X (Twitter) has a new idea to make money: resell unused nicknames


For years, X (Twitter) has been thinking about how to free up neglected identifiers on its platform. Recent indications show that the social network will accompany this plan with a business model, to earn money in the process.

What to do with unused pseudonyms on X (formerly Twitter)? Should we release them after a while, if the people who previously reserved them no longer return to the social network? The question is not new: other services have already considered the question and decided. This is the case of Instagram, Yahoo, Blizzard (for WoW) and Microsoft’s Xbox Live.

Elon Musk’s property is also looking into it. However, according to information from Forbes, relayed in its November 3 edition, the option chosen by the platform is unusual. There is indeed a plan to release identifiers abandoned for some time, but this is coupled with an auction system.

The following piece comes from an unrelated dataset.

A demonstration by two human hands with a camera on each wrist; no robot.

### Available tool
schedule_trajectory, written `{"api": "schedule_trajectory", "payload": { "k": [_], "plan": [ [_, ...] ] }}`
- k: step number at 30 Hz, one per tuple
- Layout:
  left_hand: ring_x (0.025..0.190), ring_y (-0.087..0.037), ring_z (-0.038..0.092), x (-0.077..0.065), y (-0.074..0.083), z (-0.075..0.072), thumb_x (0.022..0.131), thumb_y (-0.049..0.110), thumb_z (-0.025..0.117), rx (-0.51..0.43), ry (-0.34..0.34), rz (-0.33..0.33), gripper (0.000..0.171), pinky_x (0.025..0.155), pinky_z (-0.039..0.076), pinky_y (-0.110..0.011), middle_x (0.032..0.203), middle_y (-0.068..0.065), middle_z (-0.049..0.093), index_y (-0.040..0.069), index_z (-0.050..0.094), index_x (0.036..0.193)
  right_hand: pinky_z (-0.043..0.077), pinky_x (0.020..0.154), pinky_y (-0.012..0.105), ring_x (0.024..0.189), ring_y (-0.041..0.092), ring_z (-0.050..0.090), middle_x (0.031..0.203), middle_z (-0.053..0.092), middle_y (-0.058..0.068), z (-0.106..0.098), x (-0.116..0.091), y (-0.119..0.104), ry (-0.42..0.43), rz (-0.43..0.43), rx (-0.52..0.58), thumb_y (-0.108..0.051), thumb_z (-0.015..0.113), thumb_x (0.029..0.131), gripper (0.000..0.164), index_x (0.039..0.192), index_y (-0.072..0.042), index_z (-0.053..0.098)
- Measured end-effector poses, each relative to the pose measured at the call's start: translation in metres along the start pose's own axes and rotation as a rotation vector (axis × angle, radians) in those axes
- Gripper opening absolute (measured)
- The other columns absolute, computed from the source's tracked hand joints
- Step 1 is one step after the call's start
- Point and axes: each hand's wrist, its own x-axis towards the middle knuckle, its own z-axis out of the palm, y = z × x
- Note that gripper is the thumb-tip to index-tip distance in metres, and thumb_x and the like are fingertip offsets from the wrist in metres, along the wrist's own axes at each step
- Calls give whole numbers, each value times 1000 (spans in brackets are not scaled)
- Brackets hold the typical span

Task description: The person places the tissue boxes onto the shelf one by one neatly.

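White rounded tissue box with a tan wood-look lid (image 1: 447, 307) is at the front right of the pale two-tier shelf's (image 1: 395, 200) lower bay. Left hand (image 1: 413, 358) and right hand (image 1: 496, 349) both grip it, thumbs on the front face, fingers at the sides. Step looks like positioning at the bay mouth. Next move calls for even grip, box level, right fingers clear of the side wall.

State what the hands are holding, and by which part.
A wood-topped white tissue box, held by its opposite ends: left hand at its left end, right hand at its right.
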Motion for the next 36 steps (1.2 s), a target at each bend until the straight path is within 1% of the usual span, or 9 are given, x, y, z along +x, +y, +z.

The American magazine says it obtained emails demonstrating X’s efforts to monetize inactive identifiers — those that appear after the at sign on a profile page, for example. @numeramaor in the link that leads to the page: https://twitter.com/Numerama. It is this character string that is concerned by this project.

Details still vague

The outlines of this new policy are still unclear, but it is reported that potential buyers have been approached, on the condition of paying a minimum of $50,000 (around 46,500 euros) to initiate a purchase process. We do not know whether this is a systematically imposed entry ticket and, if so, whether it remains at this amount permanently.

A login release does not involve transferring ownership of an account to a third party. Everyone keeps control of their own. On the other hand, the person who used for example @telpseudo, but who abandoned Twitter, would instead see a new identifier, for example x1234567899876. A third party could then use @telpseudo on their own account.

twitter x
Source: Adrian Vidal

If auctions are considered, it is plausible that certain identifiers will be the subject of bitter battles – to the great satisfaction of X, who will thus be able to have a new source of financing, albeit relatively random. Public interest in changing identifiers over time is difficult to gauge: after the initial euphoria, transactions could then fall.

The success of the operation will also depend on the existence of a participatory amount and its cost: $50,000 is an extremely high barrier, which will put many Internet users on the sidelines. If this amount is variable, the factors which will have an influence remain to be known: is it, for example, the notoriety of the account using the pseudonym about to be released?

The “relaunch” of abandoned Twitter pseudonyms is in any case an old subject on the platform. The social network was already talking about it in 2019. At the end of December 2022, Elon Musk did it again, affirming that this plan concerned 1.5 billion names. In May 2023, the owner of X spoke about it again indirectly, when there was talk of purging abandoned accounts.